» **Goal of the exercise**:
Check every line of the entries for the string "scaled" and return the ones that contain it.

» **Data shown**:

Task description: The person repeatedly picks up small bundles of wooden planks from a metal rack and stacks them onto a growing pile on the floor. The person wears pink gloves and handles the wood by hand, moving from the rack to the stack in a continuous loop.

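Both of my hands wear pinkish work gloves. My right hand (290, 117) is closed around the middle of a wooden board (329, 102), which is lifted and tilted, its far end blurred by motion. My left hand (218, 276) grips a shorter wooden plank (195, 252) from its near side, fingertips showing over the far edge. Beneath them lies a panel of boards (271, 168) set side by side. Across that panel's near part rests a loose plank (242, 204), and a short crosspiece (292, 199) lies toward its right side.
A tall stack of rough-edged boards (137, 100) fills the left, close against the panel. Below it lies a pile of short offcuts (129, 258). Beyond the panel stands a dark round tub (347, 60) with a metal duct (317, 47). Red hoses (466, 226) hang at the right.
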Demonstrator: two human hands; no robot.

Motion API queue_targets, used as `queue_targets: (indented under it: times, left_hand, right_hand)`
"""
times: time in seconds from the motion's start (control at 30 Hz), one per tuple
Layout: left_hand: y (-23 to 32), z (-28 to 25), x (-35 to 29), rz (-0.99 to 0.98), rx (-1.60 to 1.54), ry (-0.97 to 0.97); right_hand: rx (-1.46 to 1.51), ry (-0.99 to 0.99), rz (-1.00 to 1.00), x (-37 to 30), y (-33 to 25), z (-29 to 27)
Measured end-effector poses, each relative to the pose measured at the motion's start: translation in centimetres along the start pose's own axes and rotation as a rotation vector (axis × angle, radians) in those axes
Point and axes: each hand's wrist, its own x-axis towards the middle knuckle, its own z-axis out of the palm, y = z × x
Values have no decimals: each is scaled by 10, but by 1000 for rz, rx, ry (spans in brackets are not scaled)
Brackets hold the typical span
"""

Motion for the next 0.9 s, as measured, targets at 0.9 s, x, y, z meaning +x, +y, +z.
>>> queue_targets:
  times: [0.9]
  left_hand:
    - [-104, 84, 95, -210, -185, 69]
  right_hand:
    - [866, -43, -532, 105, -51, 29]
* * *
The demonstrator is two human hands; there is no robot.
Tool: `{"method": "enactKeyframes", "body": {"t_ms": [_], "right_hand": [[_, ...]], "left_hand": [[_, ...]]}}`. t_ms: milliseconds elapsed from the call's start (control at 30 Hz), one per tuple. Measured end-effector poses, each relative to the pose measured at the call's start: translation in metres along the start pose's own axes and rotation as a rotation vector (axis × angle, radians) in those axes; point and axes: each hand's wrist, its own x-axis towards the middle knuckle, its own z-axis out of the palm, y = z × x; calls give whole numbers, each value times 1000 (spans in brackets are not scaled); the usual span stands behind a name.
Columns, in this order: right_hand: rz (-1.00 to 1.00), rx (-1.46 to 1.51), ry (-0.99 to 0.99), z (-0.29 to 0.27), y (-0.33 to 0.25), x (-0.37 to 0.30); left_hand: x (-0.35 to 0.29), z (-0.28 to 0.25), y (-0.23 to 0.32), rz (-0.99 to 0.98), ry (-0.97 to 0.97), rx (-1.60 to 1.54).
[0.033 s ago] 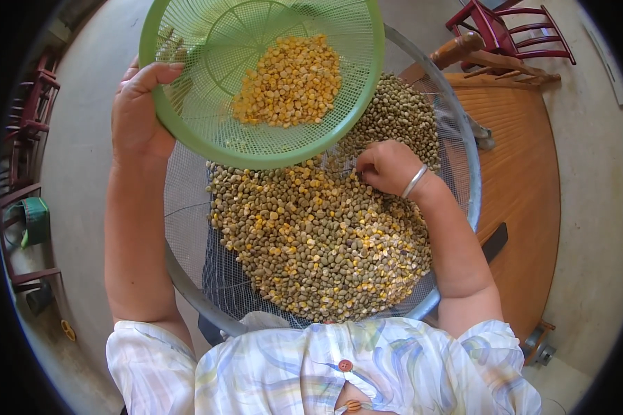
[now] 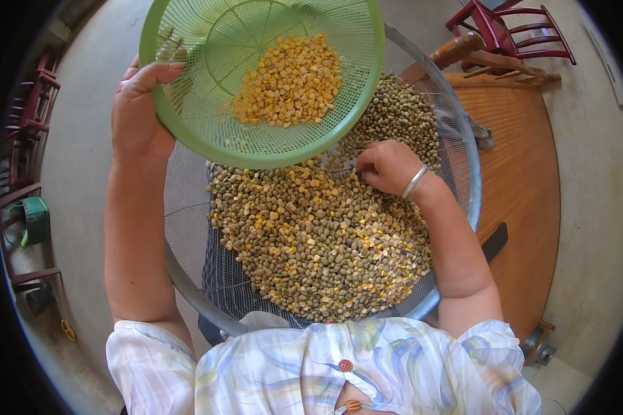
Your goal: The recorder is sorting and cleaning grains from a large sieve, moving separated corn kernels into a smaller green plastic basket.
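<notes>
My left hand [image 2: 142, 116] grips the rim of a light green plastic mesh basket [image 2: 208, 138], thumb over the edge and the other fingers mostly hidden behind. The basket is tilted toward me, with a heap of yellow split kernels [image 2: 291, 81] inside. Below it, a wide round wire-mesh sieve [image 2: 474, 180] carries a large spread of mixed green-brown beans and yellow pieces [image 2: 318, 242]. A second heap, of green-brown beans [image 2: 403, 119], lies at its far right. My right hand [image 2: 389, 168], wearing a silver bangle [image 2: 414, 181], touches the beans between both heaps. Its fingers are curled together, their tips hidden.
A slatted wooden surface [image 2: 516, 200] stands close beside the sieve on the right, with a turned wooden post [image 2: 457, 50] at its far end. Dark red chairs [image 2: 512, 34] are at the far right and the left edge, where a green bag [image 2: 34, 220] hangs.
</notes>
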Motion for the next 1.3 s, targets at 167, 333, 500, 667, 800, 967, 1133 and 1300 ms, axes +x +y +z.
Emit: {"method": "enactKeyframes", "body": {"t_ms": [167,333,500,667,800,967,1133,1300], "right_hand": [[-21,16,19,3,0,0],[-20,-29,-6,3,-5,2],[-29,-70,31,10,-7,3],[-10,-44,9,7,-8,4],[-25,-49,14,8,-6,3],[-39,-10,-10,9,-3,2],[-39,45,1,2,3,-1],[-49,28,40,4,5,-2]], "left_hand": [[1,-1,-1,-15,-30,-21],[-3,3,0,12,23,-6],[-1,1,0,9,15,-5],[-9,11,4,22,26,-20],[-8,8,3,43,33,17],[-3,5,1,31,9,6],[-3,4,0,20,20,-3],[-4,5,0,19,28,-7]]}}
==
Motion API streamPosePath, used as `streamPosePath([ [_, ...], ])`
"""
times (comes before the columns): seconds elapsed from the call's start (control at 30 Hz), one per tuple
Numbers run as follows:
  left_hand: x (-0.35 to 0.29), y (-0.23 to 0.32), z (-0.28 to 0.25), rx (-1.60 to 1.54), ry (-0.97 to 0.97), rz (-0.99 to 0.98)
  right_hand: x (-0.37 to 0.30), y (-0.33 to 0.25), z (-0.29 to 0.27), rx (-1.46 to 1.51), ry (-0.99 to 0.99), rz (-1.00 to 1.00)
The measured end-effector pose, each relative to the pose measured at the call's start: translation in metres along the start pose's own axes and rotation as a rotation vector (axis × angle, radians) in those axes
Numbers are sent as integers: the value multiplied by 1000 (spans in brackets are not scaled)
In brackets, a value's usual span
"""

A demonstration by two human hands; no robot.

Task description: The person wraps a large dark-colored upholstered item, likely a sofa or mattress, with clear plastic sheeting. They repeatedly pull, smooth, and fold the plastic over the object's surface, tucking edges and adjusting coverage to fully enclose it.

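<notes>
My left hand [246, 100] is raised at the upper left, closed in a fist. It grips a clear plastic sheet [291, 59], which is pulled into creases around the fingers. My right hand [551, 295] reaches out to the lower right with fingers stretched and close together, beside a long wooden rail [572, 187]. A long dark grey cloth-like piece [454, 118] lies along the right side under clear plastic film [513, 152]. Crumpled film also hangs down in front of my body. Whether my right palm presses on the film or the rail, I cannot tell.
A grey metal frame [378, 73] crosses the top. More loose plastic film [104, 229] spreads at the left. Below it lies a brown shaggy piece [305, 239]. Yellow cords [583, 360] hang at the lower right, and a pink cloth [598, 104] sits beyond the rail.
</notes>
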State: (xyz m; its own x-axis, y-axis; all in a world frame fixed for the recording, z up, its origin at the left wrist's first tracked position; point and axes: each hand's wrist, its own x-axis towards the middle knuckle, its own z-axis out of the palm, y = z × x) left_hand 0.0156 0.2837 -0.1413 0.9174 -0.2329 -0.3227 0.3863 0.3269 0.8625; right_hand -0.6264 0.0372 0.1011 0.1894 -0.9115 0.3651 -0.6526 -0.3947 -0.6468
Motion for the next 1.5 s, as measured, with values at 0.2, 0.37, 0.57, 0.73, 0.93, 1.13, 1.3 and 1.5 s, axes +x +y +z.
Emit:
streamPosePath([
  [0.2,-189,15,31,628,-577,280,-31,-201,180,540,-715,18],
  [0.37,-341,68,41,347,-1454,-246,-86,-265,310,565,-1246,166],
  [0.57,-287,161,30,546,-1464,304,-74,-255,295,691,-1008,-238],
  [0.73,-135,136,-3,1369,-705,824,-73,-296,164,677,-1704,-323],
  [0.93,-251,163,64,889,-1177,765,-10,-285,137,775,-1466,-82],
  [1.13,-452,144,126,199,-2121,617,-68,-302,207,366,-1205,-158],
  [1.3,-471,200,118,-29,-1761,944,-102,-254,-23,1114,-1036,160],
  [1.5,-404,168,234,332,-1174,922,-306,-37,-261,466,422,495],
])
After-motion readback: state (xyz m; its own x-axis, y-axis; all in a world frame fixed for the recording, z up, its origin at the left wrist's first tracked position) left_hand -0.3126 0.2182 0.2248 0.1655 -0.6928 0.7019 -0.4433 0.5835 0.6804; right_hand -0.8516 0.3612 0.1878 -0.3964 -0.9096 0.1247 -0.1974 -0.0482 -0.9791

» **Output for this task**:
Values have no decimals: each is scaled by 10, but by 1000 for rz, rx, ry (spans in brackets are not scaled)
Tool: `{"method": "enactKeyframes", "body": {"t_ms": [_], "right_hand": [[_, ...]], "left_hand": [[_, ...]]}}`. t_ms: milliseconds elapsed from the call's start (control at 30 Hz), one per tuple. Measured end-effector poses, each relative to the pose measured at the call's start: translation in metres along the start pose's own axes and rotation as a rotation vector (axis × angle, radians) in those axes; point and axes: each hand's wrist, its own x-axis towards the middle knuckle, its own z-axis out of the palm, y = z × x; calls give whole numbers, each value times 1000 (spans in brackets are not scaled); the usual span stands behind a name.
Numbers are sent as integers: the value multiplied by 1000 (spans in brackets are not scaled)

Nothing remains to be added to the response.